The lines to repeat are those below from the one containing "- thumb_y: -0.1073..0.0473" down to the one containing "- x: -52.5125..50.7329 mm", both included; reproduce them exactly and nothing else.
BEGIN Input data
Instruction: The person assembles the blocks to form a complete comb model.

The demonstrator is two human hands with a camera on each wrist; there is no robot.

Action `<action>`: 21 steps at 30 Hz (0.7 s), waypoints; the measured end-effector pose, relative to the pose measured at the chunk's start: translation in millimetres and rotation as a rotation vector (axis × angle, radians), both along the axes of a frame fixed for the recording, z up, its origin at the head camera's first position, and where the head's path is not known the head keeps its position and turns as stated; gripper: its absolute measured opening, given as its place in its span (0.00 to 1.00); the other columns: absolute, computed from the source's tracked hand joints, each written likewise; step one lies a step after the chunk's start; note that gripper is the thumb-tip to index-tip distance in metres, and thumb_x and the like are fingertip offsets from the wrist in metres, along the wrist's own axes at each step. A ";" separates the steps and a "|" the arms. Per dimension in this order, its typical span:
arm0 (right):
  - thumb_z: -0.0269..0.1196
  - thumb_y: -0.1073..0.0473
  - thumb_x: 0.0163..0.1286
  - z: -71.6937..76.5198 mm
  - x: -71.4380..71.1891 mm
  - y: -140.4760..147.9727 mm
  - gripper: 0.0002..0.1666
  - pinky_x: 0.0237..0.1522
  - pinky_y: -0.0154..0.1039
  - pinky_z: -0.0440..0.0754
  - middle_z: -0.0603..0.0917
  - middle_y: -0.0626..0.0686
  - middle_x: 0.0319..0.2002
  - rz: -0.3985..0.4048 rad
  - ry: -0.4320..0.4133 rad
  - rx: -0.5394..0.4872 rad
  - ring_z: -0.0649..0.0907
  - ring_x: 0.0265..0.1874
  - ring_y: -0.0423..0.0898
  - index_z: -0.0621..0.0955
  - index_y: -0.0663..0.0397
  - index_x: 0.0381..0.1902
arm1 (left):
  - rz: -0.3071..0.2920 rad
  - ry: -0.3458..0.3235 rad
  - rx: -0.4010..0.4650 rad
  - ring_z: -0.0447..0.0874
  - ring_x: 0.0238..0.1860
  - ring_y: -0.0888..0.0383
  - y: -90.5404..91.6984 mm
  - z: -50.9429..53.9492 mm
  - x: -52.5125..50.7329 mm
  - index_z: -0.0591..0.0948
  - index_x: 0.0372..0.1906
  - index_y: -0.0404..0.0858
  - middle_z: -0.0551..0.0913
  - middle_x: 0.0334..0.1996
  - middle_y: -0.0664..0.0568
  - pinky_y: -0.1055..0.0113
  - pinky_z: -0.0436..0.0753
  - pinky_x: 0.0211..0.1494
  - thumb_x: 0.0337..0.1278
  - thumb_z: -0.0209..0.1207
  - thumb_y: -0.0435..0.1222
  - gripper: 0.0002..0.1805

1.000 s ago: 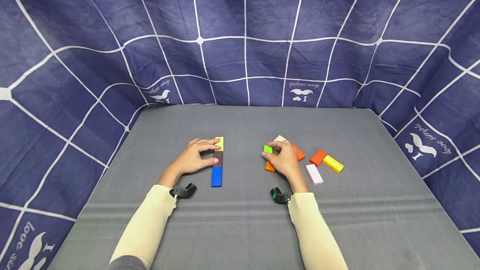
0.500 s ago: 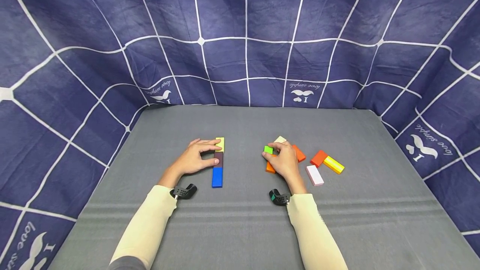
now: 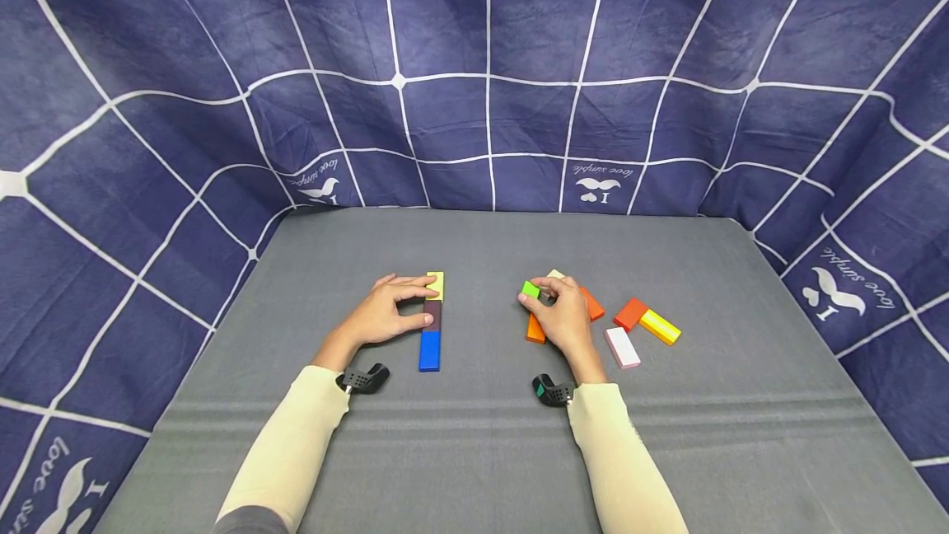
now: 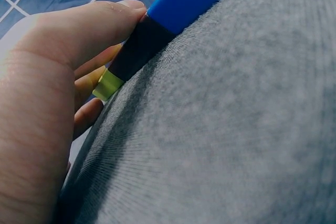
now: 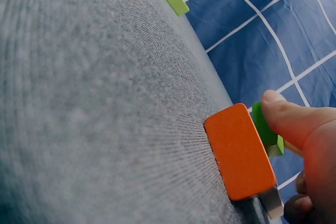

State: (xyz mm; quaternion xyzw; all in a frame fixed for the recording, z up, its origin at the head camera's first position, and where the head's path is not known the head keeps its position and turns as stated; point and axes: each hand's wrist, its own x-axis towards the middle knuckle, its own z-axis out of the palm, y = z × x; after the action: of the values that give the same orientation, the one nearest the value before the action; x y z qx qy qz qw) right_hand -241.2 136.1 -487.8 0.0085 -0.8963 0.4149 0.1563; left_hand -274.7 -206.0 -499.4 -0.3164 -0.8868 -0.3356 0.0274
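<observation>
In the head view, a row of blocks stands left of centre: yellow-green, dark brown and blue, end to end. My left hand rests against this row, its fingertips over the yellow-green block and its thumb at the dark block. The left wrist view shows that thumb by the joint of dark and blue. My right hand pinches a green block between thumb and fingers, raised beside an orange block. Part of the green block hides behind the thumb.
Around my right hand lie a cream block and a red-orange block, partly covered. Farther right are a red block, a yellow block and a pale pink block. Dark blue cloth hangs behind the grey table.
My right hand has lifted the green block slightly and tilted it, uncovering more of the orange block. The left hand and its row of blocks stay put.
</observation>
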 end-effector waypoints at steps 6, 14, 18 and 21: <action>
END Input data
Exercise response
  - thumb_y: -0.1073..0.0473
  - thumb_x: 0.0163..0.1286
  - z: -71.6937..76.5198 mm
  - x: -71.4380..71.1891 mm
  - y: -140.4760..147.9727 mm
  - gripper: 0.0002..0.1666
  - pinky_x: 0.0237..0.1522
  - pinky_y: -0.0154..0.1039
  - pinky_z: -0.0440..0.0754
  - middle_z: -0.0603..0.0917
  - middle_y: -0.0626..0.0686
  - middle_x: 0.0319..0.2002
  - rz: -0.3985..0.4048 rad
  - ry: -0.4320..0.4133 rad
  - rx: -0.5394..0.4872 rad
  - ring_z: -0.0649..0.0907
  - ring_x: 0.0265..0.1874
  - ring_y: -0.0423..0.0898
  - index_z: -0.0621..0.0955
  - index_y: -0.0663..0.0397
  - index_x: 0.0381..0.1902
arm1 (left):
  - rz: -0.3071..0.2920 rad
  - ry: -0.3458..0.3235 rad
  - rx: -0.4010..0.4650 rad
  - ring_z: -0.0447..0.0874
  - ring_x: 0.0238..0.1860
  - ring_y: -0.0888..0.0383
  - y: -90.5404..91.6984 mm
  - z: -50.9429..53.9492 mm
  - x: -52.5125..50.7329 mm

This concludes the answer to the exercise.